Raettonus turned back toward him. “Master Slade?” he asked. “This is a lie, isn’t it? You’re just trying to get a rise out of me.”

“Not at all,” Kimohr Raulinn said. “I revived him, just as I said I would. Why, he’s just the same as if he’d never died at all. He’s not like one of your walking corpses, you know—nor like Deggho dek’Kariss. Oh, yes, I know about Deggho…ah, but Sir Slade the Gryphon is alive again—truly alive. I came to bring him to you, in fact.”

“Then where is he?”

“He’s still in my temple in Kyshem’mur,” Kimohr Raulinn said. “I left him there while I went to check if you were in a mood to see him.”

“Of course I’m in a mood to see him!” exclaimed Raettonus.
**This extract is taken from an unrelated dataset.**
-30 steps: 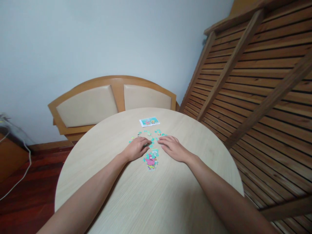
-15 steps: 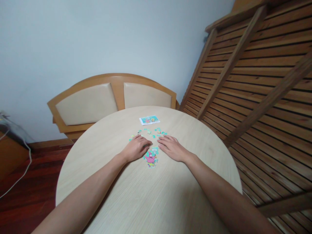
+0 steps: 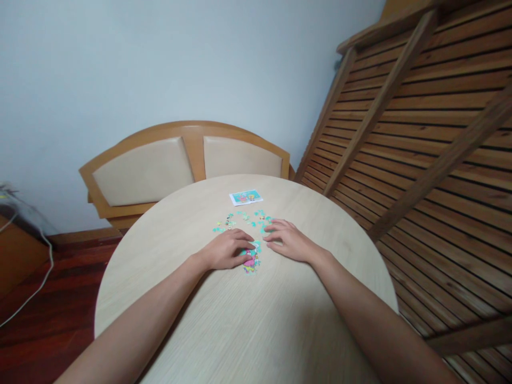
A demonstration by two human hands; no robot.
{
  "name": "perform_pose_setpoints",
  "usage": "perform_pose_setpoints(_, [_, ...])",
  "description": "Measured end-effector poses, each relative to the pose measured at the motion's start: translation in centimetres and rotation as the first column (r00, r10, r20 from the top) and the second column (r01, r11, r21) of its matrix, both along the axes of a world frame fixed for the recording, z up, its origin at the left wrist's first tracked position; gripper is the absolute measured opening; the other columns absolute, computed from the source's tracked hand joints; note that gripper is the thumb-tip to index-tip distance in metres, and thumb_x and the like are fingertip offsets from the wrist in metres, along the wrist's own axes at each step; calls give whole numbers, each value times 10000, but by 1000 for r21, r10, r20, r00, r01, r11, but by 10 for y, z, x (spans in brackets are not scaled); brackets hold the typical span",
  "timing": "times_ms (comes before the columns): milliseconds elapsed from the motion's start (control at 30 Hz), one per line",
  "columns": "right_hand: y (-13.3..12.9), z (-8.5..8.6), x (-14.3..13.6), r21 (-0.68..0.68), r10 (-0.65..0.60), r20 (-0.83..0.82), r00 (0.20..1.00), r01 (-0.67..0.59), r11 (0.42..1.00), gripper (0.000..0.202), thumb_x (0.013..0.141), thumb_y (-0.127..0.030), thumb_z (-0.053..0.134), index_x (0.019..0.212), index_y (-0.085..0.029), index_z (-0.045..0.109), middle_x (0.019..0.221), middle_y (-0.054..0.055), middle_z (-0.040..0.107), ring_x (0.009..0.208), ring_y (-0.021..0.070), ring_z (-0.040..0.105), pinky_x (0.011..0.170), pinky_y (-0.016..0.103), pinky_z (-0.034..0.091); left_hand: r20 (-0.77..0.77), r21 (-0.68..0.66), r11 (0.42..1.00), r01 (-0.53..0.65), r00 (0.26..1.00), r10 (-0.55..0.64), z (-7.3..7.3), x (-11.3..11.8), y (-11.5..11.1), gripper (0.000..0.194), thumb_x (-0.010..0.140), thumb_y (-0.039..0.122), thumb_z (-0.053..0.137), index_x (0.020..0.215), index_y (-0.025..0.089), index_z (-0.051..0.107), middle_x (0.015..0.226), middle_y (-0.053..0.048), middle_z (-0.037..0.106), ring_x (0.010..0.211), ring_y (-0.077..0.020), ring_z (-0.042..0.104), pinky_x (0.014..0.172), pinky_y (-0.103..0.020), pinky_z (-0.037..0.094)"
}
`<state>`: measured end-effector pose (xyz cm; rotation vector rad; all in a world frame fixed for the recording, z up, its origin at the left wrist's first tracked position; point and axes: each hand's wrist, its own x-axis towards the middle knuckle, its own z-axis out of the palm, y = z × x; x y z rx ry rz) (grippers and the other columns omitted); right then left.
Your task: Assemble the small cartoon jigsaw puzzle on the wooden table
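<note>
A joined section of jigsaw puzzle (image 3: 250, 268) with a pink cartoon figure lies flat on the table. My left hand (image 3: 227, 250) rests over its left side, fingers stretched out and covering part of the picture. To the right, my right hand (image 3: 291, 243) hovers over or touches the table with its fingers apart. Its fingertips are beside some loose turquoise puzzle pieces (image 3: 264, 224); whether they touch any I cannot tell. More loose pieces (image 3: 218, 229) are scattered beyond my left hand. Neither hand visibly holds a piece.
A picture card (image 3: 245, 198) in matching colours lies farther back on the round wooden table (image 3: 248, 330). Behind the table stands a padded headboard (image 3: 144, 170) against the wall. Wooden slats (image 3: 420, 133) lean at the right. A white cable (image 3: 46, 272) hangs at the left.
My left hand has moved slightly right and nearer, now covering part of the joined puzzle. My right hand has shifted a little right, and its fingers have spread.
</note>
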<state>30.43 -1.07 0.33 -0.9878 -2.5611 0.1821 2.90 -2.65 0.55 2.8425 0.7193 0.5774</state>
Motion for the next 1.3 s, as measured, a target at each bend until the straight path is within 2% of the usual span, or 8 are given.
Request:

He scowled. “That is, if you have him at all. I have my doubts.”

“Oh, Magician—you really should learn to trust a little more,” Kimohr Raulinn said, pinching the blond man’s cheek. “Trust others. Trust yourself. I could feel you watching me in your dreams. What would make you think those experiences were merely fantasy when you already knew your dreams can transcend that?” He sighed and disappeared, fading away in the span of a few seconds.

“Hey, wait!” called Raettonus. “Get back here—where’s Master Slade?”

The room was quiet, save for the fire crackling in the brazier. Frustrated, Raettonus spun and kicked the bronze brazier, sending it rolling across the floor, spilling out embers and hot coals. They sizzled on the grimy stone, and one or two landed on discarded sheets of paper and began small fires. With a defeated sigh, Raettonus righted the brazier and got down on his knees to collect the still-burning coals. He picked up a couple of red-hot embers that had rolled under the bed, grumbling to himself, and tossed them into the brazier. He turned and saw a fire had started on one of the tapestries hanging on the wall. “Christ!” he shouted. “That—I’m going to get blamed for that.”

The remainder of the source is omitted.